I was told by someone I know, that they tried breeding one of their TB mares, and she kept not taking, so they finally did a really in depth breeding exam, and found a mummified fetus in her womb. Apparently it wasn't causing any problems other than keeping her from getting pregnant, so they opted not to do surgery, and just leave it there. No idea if it's really true or not, but just weird. 

And last one, there was a stallion at a place I used to ride, he was 5 or 6 at the time, and he could be kind of aggressive with most people, but we had reached an understanding before I even knew he was a stallion. I walked by his stall, and he tried to bite me, so I smacked his neck, I was still fairly new to the barn, didn't know the horse, and never checked to see if he was intact before, and as I had to go by the stall, and had no choice, I decided to let him know it wasn't okay to try and bite me. Well most people had just jumped out of the way, he's a stallion, so they had the mindset that they couldn't correct him for some reason, so he was totally shocked when I did something. Well he never tried biting me again, so I started stopping by his stall and saying hi on a regular basis, as he didn't get a huge amount of attention. Well one day when his owner was there, I was petting him and talking to the owner at the same time, and the horse ended up masturbating while I was petting him, and when he was down, the owner was all like "well I guess he really likes you! That's good". I started avoiding the owner after that, it was just too creepy for me, though I still said hi to the horse, and he didn't do it again thank god.


----------



## JetdecksComet (Jun 11, 2013)

Saddlebred11 said:


> To be fair they are a big warmblood breeding farm and breed like 20ish foals a year. So it is not like they had 1 foal and it got left behind


 lol I don't care how big they are, they should clean their stalls daily... a placenta is a pretty big thing to miss. Besides that, checking a placenta is a pretty important part of the birthing process, when a mare retains even a part of the placenta, it's a pretty big deal. It's the first thing I go after if I don't witness the birth, once I determine the mare and foal are fine.

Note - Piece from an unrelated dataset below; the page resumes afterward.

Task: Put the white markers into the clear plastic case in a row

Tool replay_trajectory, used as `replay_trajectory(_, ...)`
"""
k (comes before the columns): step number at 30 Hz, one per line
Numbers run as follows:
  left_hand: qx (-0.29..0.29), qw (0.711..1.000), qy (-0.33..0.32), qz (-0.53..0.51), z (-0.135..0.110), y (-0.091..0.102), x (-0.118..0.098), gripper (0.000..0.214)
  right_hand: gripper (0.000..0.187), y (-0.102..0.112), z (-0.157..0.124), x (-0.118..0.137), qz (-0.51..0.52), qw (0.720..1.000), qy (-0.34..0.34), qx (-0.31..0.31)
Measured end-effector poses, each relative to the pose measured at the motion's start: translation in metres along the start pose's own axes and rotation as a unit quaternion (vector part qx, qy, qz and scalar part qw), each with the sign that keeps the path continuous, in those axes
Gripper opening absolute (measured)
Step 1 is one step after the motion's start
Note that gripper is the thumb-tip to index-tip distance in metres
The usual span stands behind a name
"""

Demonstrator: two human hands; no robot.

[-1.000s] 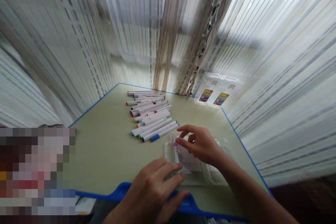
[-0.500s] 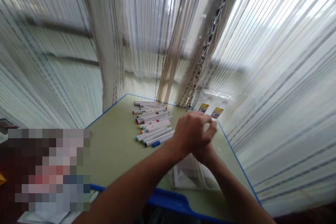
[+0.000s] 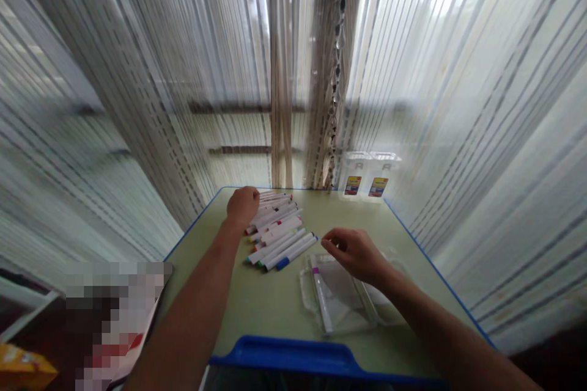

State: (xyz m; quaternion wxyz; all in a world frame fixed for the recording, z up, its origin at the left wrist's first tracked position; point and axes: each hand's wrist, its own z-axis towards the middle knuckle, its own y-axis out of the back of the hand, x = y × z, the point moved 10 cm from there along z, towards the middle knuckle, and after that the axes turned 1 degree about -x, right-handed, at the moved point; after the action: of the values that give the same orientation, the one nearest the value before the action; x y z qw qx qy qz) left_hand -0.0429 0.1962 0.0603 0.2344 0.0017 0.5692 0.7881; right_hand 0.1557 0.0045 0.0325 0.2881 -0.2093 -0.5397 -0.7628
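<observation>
A heap of white markers (image 3: 279, 229) with coloured caps lies across the middle of a pale green table (image 3: 257, 299). My left hand (image 3: 242, 206) reaches out to the far left end of the heap and rests on the markers with its fingers curled; what it grips is hidden. My right hand (image 3: 355, 252) hovers over the top edge of a clear plastic case (image 3: 342, 296), fingers loosely bent and pinched, nothing visible in them. One marker with a purple cap (image 3: 321, 300) lies inside the case at its left side.
The table has a blue rim (image 3: 293, 351) with a raised blue handle at the near edge. Two clear packs with yellow and red labels (image 3: 367, 180) stand at the far right corner. Striped sheer curtains hang close around the table.
My left hand left the near edge of the case, crossed over the right hand and now rests on the far end of the marker heap. The view tilted up.
</observation>
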Motion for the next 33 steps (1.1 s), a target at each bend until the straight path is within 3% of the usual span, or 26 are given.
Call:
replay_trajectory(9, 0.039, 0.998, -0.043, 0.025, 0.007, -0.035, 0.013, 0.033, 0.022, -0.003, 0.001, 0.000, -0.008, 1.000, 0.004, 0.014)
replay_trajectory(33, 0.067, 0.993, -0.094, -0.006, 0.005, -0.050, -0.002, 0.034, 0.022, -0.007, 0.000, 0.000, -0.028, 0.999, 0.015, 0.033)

(Please don't take that as sounding mean, it's hard to convey tone over the internet... my tone here is more of astonishment that they would miss the placenta, especially for that long!)


----------



## JetdecksComet (Jun 11, 2013)

dressagebelle said:


> I was told by someone I know, that they tried breeding one of their TB mares, and she kept not taking, so they finally did a really in depth breeding exam, and found a mummified fetus in her womb. Apparently it wasn't causing any problems other than keeping her from getting pregnant, so they opted not to do surgery, and just leave it there. No idea if it's really true or not, but just weird.

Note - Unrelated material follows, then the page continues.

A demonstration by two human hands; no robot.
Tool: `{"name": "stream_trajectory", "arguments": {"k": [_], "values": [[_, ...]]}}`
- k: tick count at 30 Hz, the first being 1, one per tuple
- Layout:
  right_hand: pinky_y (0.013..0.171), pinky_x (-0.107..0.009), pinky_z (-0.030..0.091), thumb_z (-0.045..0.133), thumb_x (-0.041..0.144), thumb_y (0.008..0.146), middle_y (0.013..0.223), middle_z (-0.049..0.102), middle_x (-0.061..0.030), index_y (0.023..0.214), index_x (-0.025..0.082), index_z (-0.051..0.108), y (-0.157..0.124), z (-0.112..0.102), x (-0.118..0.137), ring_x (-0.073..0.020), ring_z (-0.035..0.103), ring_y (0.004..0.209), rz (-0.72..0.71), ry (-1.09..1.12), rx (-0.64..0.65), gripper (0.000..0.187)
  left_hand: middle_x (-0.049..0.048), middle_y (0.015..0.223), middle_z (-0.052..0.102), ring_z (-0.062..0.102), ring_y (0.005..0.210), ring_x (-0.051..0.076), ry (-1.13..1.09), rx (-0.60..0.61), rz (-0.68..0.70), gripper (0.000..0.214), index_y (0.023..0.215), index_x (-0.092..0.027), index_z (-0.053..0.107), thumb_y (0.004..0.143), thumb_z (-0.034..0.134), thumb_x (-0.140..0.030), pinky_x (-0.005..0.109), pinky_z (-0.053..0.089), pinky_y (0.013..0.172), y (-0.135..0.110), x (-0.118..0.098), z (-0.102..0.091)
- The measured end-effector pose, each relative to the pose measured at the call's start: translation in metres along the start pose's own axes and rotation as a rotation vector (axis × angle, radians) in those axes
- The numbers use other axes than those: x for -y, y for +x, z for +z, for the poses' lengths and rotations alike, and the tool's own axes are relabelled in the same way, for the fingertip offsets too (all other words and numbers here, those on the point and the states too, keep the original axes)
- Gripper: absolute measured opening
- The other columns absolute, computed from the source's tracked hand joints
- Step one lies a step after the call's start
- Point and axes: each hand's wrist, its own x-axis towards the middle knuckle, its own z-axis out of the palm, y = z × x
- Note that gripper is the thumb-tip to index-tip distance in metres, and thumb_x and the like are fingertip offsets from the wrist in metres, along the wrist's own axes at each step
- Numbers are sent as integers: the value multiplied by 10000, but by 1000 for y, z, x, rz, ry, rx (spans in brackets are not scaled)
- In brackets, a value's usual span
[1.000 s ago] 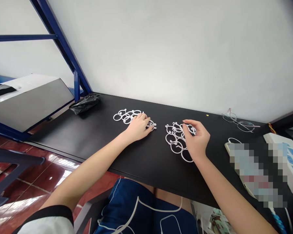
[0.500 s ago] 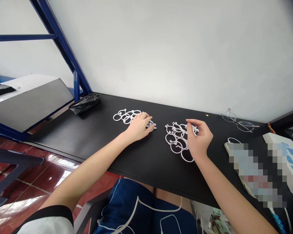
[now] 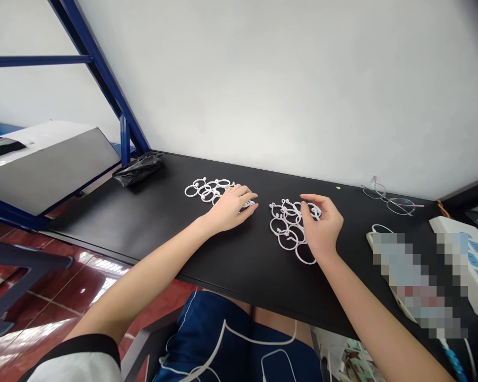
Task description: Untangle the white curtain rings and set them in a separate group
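Two groups of white plastic rings lie on a black table (image 3: 151, 223). My left hand (image 3: 229, 208) rests flat, fingers stretched out, over the right end of the left group of rings (image 3: 207, 189). My right hand (image 3: 322, 223) hovers over the right group of rings (image 3: 289, 225), fingers curled, thumb and forefinger close together at a ring near the group's far right. Whether it grips that ring is unclear.
A crumpled black bag (image 3: 138, 168) lies at the table's far left. Glasses (image 3: 388, 197) sit near the wall at the right. A white device with blue keys (image 3: 468, 254) and a blurred item (image 3: 414, 281) occupy the right end. Blue steel frame (image 3: 99, 69) stands at left.
My left hand slid slightly right and its fingers stretched out further. My right hand shifted a little over its ring group, fingers still curled.
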Motion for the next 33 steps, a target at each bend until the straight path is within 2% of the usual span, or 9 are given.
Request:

 I believe that, but it was probably a calcified fetus. This has actually happened in humans... I haven't heard of it in horses before, but I can imagine it can happen then too. Here's a link to the wiki on human lithopedia...

Lithopedion - Wikipedia, the free encyclopedia


----------



## Incitatus32 (Jan 5, 2013)

Oh boy this thread is a gem! :lol: I work on a small breeding farm and I've seen some.... pretty awkward things. We one time had a stud who was getting on in years and it took him a while to climb up on a mare and do his job. To make matters worse on this particular mare we were running out of time and had this one opportunity to breed her or lose our stud fee (which we were in desperate need of for various reasons). Well he climbed up and stood there for about ten minuets and nothing happened. So my boss helped him down and went to collect his semen. Well about halfway through collecting the geezers semen he parked out and knocked the cup out of our hands and onto the muddy ground. Of course my boss shouts: "Grab it!!" and we're scrambling in semen and mud to collect anything we can. Of course he was just eating off to the side and here we are covered in unmentionable grime and trying to decide if we should even mention to our vet the lengths we went to get the sperm. Our vet couldn't stop laughing when we told her and handed her what we got. (Good news is we got paid!!!!) 

Other than that I don't know if this would count as gross or not but I was on foal watch and the mare was having a pretty rough time. the colt was huge and I do mean huge and so we were doing as we had been taught as we waited for the vet to arrive and trying to coax him out. When our vet arrived she thought that the colt would be dead from asphyxiation and told us to just pull as hard as we could to try and save the mare. Well, guess who got regulated to that job; yup: moi. 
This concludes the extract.